Stock Analysis

Is Central Reinsurance Corporation's (TPE:2851) Stock's Recent Performance Being Led By Its Attractive Financial Prospects?

TWSE:2851
Source: Shutterstock

Most readers would already be aware that Central Reinsurance's (TPE:2851) stock increased significantly by 12% over the past three months. Given that the market rewards strong financials in the long-term, we wonder if that is the case in this instance. In this article, we decided to focus on Central Reinsurance's ROE.
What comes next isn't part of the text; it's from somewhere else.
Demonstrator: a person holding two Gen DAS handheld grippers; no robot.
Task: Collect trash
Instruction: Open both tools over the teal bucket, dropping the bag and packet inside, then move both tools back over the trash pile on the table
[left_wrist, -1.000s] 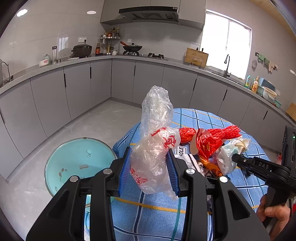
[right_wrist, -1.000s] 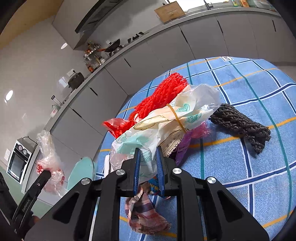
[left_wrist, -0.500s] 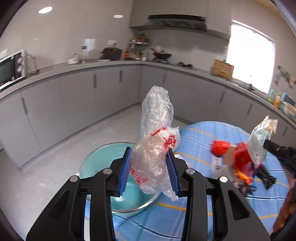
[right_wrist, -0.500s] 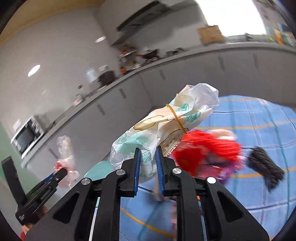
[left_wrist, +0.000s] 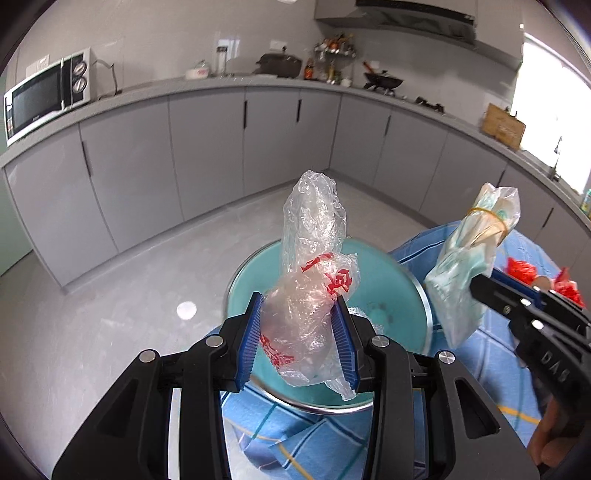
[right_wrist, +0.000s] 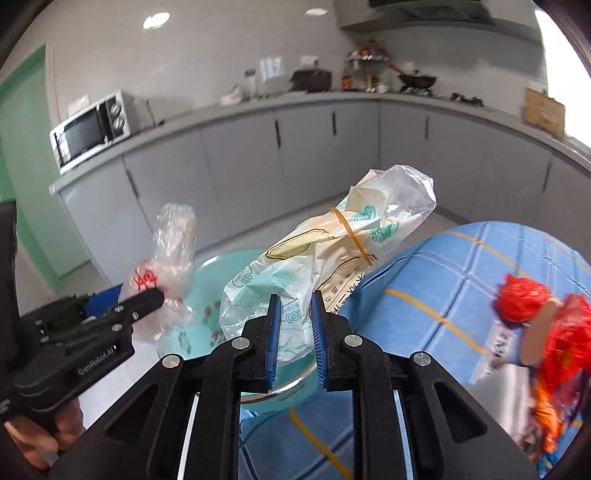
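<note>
With the left gripper (left_wrist: 301, 338) clamped on a clear crumpled bag (left_wrist: 314, 273) and the right gripper's (right_wrist: 295, 341) fingers pinching a banded wrapper bag (right_wrist: 325, 258) at two o'clock, both above the teal bin (left_wrist: 388, 280), a snagging light film could drift outside it on release.

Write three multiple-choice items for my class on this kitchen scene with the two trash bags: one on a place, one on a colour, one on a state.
1. Where is the teal bin?
A. On the counter
B. On the floor beside the table
C. On the table

2. What colour is the print on the clear bag?
A. Red
B. Black
C. Purple

3. How is the banded bag kept?
A. Lying on the table
B. Already in the bin
C. Clamped in the right gripper

Answers:
1 B: the bin's rim sits below the edge of the blue checked tablecloth, on the grey floor.
2 A: red characters show on the crumpled film in the left gripper.
3 C: both blue pads press on its lower end, and it stands clear of the table.
</note>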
Return on equity or ROE is an important factor to be considered by a shareholder because it tells them how effectively their capital is being reinvested. Simply put, it is used to assess the profitability of a company in relation to its equity capital.

View our latest analysis for Central Reinsurance

How Is ROE Calculated?

Return on equity can be calculated by using the formula:

Return on Equity = Net Profit (from continuing operations) ÷ Shareholders' Equity

So, based on the above formula, the ROE for Central Reinsurance is:

12% = NT$1.5b ÷ NT$13b (Based on the trailing twelve months to September 2020).

The 'return' refers to a company's earnings over the last year. That means that for every NT$1 worth of shareholders' equity, the company generated NT$0.12 in profit.

What Is The Relationship Between ROE And Earnings Growth?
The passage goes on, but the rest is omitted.